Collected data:
************
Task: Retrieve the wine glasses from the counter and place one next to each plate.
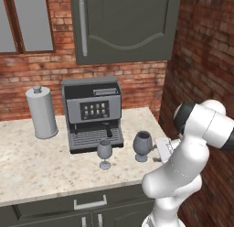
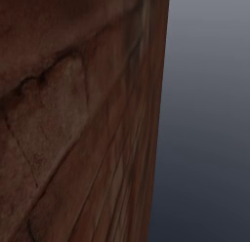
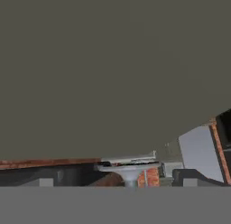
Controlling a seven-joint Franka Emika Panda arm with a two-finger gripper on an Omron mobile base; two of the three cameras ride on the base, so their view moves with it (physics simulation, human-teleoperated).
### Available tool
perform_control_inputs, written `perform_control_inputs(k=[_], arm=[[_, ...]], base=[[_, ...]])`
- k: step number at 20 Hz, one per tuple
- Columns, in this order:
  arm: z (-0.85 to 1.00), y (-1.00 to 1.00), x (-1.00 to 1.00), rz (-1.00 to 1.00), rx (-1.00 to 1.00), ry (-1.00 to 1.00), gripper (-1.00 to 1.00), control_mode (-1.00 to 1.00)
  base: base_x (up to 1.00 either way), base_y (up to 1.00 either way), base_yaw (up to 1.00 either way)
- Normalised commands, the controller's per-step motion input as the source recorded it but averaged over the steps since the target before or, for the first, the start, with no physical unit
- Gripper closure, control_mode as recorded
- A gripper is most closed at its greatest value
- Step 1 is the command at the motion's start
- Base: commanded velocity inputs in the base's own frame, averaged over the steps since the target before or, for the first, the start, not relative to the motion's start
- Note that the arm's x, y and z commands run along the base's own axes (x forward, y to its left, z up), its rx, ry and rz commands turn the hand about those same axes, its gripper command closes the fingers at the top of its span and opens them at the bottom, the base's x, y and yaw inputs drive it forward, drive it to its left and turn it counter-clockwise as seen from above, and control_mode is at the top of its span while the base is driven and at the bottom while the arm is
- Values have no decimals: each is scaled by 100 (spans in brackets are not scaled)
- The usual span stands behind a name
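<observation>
- Standing on the beige stone counter [image 1: 55, 166], two wine glasses are seen in front of the coffee machine [image 1: 93, 112].
- The slimmer, clearer glass [image 1: 104, 153] is placed nearer the counter's front edge; the wider, darker glass [image 1: 142, 145] is set just to its right, apart from it.
- The gripper [image 1: 163, 148] is seen just right of the darker glass, at bowl height; contact cannot be told.
- The fingers are taken to be spread apart, nothing being seen clamped between them.
- A tall grey canister [image 1: 41, 112] is set upright left of the machine, near the brick wall [image 1: 137, 79].
- A dark wall cabinet [image 1: 123, 27] is hung above.
</observation>
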Motion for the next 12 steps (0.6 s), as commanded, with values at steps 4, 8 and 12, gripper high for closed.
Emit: perform_control_inputs(k=[4,8,12], arm=[[-12,6,11,0,3,0,-100,-100],[0,2,6,0,1,0,-100,-100],[0,15,-1,0,0,0,-100,-100]], base=[[0,0,0],[0,0,0],[0,0,0]])
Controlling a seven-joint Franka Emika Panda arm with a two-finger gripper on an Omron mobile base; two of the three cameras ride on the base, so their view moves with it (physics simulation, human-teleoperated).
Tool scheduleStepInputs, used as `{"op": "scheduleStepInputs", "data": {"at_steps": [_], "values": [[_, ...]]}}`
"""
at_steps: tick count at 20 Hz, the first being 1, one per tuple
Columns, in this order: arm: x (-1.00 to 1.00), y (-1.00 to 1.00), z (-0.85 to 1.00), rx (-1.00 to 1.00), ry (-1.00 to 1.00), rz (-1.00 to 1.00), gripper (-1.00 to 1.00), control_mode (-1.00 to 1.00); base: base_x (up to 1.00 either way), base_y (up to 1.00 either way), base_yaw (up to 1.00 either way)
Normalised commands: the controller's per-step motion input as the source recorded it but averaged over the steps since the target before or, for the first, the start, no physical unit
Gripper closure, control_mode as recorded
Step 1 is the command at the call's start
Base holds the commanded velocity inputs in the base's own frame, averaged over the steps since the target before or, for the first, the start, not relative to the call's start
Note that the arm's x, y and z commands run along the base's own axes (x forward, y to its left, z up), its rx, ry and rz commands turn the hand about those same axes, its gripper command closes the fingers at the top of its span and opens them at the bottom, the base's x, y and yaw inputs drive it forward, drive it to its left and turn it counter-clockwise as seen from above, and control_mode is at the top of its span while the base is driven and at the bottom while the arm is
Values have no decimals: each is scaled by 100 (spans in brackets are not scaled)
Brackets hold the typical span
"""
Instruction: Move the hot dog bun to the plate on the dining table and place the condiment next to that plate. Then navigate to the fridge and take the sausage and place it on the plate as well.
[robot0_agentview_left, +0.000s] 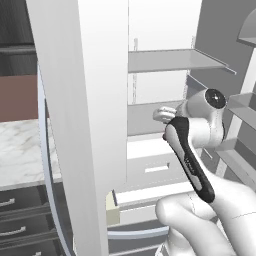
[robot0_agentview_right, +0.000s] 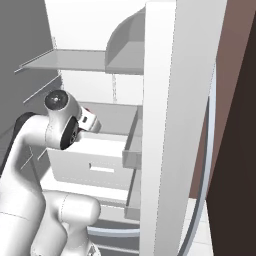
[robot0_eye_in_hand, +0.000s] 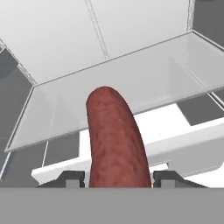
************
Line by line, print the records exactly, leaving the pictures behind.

Task: Retrieve the wine glasses from the counter and place one next to each plate.
Controlling a seven-joint Franka Emika Panda arm with a two-finger gripper on an Omron mobile base; two of the three cameras ride on the base, so their view moves with it (physics simulation, human-teleoperated).
### Available tool
perform_control_inputs, written `perform_control_inputs(k=[_], arm=[[_, ...]], base=[[_, ...]])`
- k: step number at 20 Hz, one per tuple
- Columns, in this order:
  arm: z (-0.85 to 1.00), y (-1.00 to 1.00), x (-1.00 to 1.00), rz (-1.00 to 1.00), rx (-1.00 to 1.00), ry (-1.00 to 1.00), gripper (-1.00 to 1.00), control_mode (-1.00 to 1.00)
  base: base_x (up to 1.00 either way), base_y (up to 1.00 either way), base_yaw (up to 1.00 either way)
- Normalised commands, the controller's per-step motion input as the source recorded it but averaged over the steps since the target before or, for the first, the start, with no physical unit
- Gripper closure, control_mode as recorded
- A gripper is most closed at its greatest value
- Step 1 is the command at the motion's start
- Base: commanded velocity inputs in the base's own frame, averaged over the steps since the target before or, for the first, the start, not relative to the motion's start
- Note that the arm's x, y and z commands run along the base's own axes (x forward, y to its left, z up), its rx, ry and rz commands turn the hand about those same axes, its gripper command closes the fingers at the top of its span and opens them at the bottom, the base's x, y and yaw inputs drive it forward, drive it to its left and turn it counter-clockwise as seen from above, and control_mode is at the top of its span while the base is driven and at the bottom while the arm is
- Values have no decimals: each is scaled by 100 (spans in brackets are not scaled)
- The usual span stands behind a name
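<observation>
- Standing on the beige stone counter [image 1: 55, 166], two wine glasses are seen in front of the coffee machine [image 1: 93, 112].
- The slimmer, clearer glass [image 1: 104, 153] is placed nearer the counter's front edge; the wider, darker glass [image 1: 142, 145] is set just to its right, apart from it.
- The gripper [image 1: 163, 148] is seen just right of the darker glass, at bowl height; contact cannot be told.
- The fingers are taken to be spread apart, nothing being seen clamped between them.
- A tall grey canister [image 1: 41, 112] is set upright left of the machine, near the brick wall [image 1: 137, 79].
- A dark wall cabinet [image 1: 123, 27] is hung above.
</observation>
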Motion for the next 12 steps (0.6 s), as commanded, with values at steps 4, 8 and 12, gripper high for closed.
Emit: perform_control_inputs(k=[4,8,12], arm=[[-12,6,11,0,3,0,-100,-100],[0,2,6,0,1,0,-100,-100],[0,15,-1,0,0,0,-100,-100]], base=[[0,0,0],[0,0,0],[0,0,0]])
Controlling a seven-joint Franka Emika Panda arm with a two-finger gripper on an Omron mobile base; two of the three cameras ride on the base, so their view moves with it (physics simulation, human-teleoperated).
Tool scheduleStepInputs, used as `{"op": "scheduleStepInputs", "data": {"at_steps": [_], "values": [[_, ...]]}}`
"""
at_steps: tick count at 20 Hz, the first being 1, one per tuple
Columns, in this order: arm: x (-1.00 to 1.00), y (-1.00 to 1.00), z (-0.85 to 1.00), rx (-1.00 to 1.00), ry (-1.00 to 1.00), rz (-1.00 to 1.00), gripper (-1.00 to 1.00), control_mode (-1.00 to 1.00); base: base_x (up to 1.00 either way), base_y (up to 1.00 either way), base_yaw (up to 1.00 either way)
Normalised commands: the controller's per-step motion input as the source recorded it but averaged over the steps since the target before or, for the first, the start, no physical unit
Gripper closure, control_mode as recorded
Step 1 is the command at the call's start
Base holds the commanded velocity inputs in the base's own frame, averaged over the steps since the target before or, for the first, the start, not relative to the call's start
Note that the arm's x, y and z commands run along the base's own axes (x forward, y to its left, z up), its rx, ry and rz commands turn the hand about those same axes, its gripper command closes the fingers at the top of its span and opens them at the bottom, the base's x, y and yaw inputs drive it forward, drive it to its left and turn it counter-clockwise as seen from above, and control_mode is at the top of its span while the base is driven and at the bottom while the arm is
Values have no decimals: each is scaled by 100 (spans in brackets are not scaled)
Brackets hold the typical span
"""
Instruction: Move the hot dog bun to the plate on the dining table and place the condiment next to that plate. Then navigate to the fridge and take the sausage and place it on the plate as well.
[robot0_agentview_left, +0.000s] 
[robot0_agentview_right, +0.000s] 
[robot0_eye_in_hand, +0.000s] 

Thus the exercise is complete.